▶ [BRIEF] Pull each line containing "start" from the data.

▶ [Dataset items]

=-=-=

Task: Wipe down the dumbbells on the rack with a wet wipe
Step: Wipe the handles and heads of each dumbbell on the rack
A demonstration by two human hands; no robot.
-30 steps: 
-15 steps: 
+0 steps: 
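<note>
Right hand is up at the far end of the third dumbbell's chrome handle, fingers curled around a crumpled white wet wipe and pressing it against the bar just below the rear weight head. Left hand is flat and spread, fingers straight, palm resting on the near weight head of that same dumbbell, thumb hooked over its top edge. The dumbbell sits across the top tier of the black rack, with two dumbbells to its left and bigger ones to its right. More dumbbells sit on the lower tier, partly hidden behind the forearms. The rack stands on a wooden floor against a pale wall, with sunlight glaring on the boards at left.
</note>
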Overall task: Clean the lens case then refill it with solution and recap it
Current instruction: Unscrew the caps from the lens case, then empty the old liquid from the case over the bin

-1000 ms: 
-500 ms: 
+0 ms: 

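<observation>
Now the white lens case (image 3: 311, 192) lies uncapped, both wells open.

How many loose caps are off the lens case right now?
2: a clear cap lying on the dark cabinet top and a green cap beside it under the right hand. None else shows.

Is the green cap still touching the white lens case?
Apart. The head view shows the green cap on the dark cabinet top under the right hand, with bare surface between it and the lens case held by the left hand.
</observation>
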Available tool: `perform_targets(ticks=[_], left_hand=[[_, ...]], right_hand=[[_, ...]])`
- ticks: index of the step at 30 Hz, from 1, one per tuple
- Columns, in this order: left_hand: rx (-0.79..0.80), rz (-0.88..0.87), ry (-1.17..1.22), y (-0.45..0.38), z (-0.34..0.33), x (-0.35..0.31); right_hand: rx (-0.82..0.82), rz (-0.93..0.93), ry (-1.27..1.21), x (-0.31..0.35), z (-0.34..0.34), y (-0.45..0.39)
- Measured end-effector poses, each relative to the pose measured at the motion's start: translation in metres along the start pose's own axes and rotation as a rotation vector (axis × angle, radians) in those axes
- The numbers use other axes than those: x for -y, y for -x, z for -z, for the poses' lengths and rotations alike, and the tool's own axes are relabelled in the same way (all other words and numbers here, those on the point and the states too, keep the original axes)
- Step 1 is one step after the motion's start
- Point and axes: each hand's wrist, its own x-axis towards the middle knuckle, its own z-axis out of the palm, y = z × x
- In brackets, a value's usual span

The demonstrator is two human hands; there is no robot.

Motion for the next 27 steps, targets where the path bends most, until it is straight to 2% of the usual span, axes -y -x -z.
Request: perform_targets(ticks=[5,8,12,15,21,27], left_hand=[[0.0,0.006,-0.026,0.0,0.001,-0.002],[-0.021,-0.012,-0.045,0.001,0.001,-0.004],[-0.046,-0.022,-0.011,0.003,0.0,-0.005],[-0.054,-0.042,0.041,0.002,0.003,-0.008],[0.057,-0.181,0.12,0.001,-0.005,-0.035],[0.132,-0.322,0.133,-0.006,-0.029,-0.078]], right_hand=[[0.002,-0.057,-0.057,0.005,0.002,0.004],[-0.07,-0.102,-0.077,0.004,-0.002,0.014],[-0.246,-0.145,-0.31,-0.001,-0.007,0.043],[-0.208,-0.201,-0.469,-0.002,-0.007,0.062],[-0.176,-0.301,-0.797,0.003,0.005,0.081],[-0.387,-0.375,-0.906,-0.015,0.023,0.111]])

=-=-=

▶ [SOLVED EXERCISE]
- Measured end-effector poses, each relative to the pose measured at the motion's start: translation in metres along the start pose's own axes and rotation as a rotation vector (axis × angle, radians) in those axes
- Step 1 is one step after the motion's start

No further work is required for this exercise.